### [YOUR OBJECTIVE]
Write back every line of the listing exactly, excluding images.

### [THE DATA]
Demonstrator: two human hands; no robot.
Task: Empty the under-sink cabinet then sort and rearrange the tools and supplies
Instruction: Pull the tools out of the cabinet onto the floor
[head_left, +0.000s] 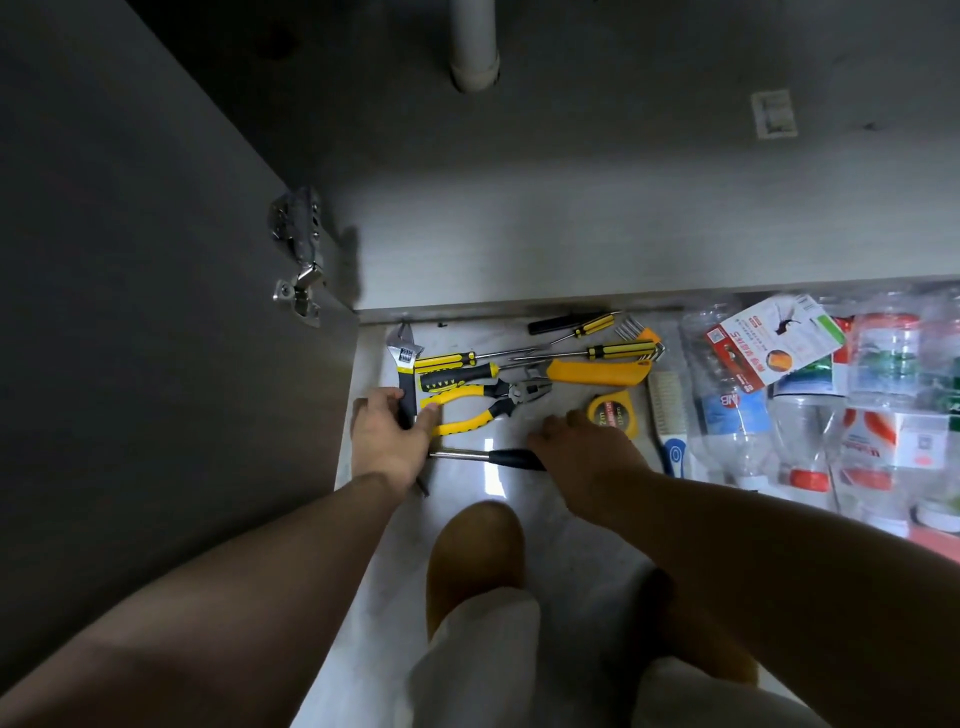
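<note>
Tools lie on the pale floor in front of the open cabinet (571, 249). My left hand (387, 441) grips the black handle of an adjustable wrench (404, 358), whose jaw points toward the cabinet. Yellow-handled pliers (483, 402) lie just right of it. My right hand (587, 457) rests over the black handle of a metal-shafted tool (478, 456), fingers reaching to a yellow tape measure (610, 408). Yellow-and-black screwdrivers (587, 353) and a yellow-handled saw (597, 371) lie nearer the cabinet edge.
The cabinet door (156, 312) stands open at left with its hinge (298, 254). A white drain pipe (475, 47) comes down inside. Several plastic bottles (737, 410), a brush (667, 410) and packets (769, 340) crowd the floor at right. My slippered feet (472, 551) are below.
</note>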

### [RESPONSE TO THE EXERCISE]
Demonstrator: two human hands; no robot.
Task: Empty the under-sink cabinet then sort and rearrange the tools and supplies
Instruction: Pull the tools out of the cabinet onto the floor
[head_left, +0.000s] 
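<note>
Tools lie on the pale floor in front of the open cabinet (571, 249). My left hand (387, 441) grips the black handle of an adjustable wrench (404, 358), whose jaw points toward the cabinet. Yellow-handled pliers (483, 402) lie just right of it. My right hand (587, 457) rests over the black handle of a metal-shafted tool (478, 456), fingers reaching to a yellow tape measure (610, 408). Yellow-and-black screwdrivers (587, 353) and a yellow-handled saw (597, 371) lie nearer the cabinet edge.
The cabinet door (156, 312) stands open at left with its hinge (298, 254). A white drain pipe (475, 47) comes down inside. Several plastic bottles (737, 410), a brush (667, 410) and packets (769, 340) crowd the floor at right. My slippered feet (472, 551) are below.
</note>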

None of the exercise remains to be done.